** Directions **
Transcribe, without any alteration, only the lines that begin at the line containing "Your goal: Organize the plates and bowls" and run to the last line below.

** Supplied data **
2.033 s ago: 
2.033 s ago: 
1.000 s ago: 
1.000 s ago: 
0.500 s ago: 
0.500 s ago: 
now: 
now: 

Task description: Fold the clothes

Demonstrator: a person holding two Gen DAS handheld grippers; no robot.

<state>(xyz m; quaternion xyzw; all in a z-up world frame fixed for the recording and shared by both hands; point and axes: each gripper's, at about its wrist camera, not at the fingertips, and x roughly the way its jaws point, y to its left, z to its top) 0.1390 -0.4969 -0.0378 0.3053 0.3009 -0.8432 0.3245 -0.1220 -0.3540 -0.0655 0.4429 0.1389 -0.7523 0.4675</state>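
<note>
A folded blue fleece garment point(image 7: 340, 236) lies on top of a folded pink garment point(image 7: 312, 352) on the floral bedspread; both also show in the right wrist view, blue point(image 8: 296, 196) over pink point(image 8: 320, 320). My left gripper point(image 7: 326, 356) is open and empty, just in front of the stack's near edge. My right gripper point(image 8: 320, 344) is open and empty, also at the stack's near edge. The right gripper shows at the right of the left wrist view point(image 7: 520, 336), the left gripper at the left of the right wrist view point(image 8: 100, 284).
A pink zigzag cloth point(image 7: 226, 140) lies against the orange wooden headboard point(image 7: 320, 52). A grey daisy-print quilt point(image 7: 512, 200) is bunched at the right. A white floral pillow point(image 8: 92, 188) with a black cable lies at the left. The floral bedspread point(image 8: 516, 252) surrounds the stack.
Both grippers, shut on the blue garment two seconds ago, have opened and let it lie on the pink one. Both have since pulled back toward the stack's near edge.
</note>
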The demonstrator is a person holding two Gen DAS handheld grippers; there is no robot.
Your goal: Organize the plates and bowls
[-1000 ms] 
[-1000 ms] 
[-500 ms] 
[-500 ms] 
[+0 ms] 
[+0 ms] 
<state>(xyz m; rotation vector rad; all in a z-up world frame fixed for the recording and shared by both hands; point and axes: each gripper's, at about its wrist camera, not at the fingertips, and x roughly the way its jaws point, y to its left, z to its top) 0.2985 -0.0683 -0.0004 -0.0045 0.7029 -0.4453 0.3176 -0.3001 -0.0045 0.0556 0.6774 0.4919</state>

** Worked solution **
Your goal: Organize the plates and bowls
[-1000 ms] 
[-1000 ms] 
[-500 ms] 
[-500 ms] 
[+0 ms] 
[+0 ms] 
<state>(xyz m; rotation vector rad; all in a z-up world frame fixed for the recording and shared by both hands; point and axes: each gripper's, at about its wrist camera, not at the fingertips, and x roughly the way its jaws point, y to its left, z to its top) 0.2985 -0.0683 -0.0004 -0.0045 0.7029 -0.4453 0.3176 -0.3001 -0.0045 0.0556 0.6774 0.4919</state>

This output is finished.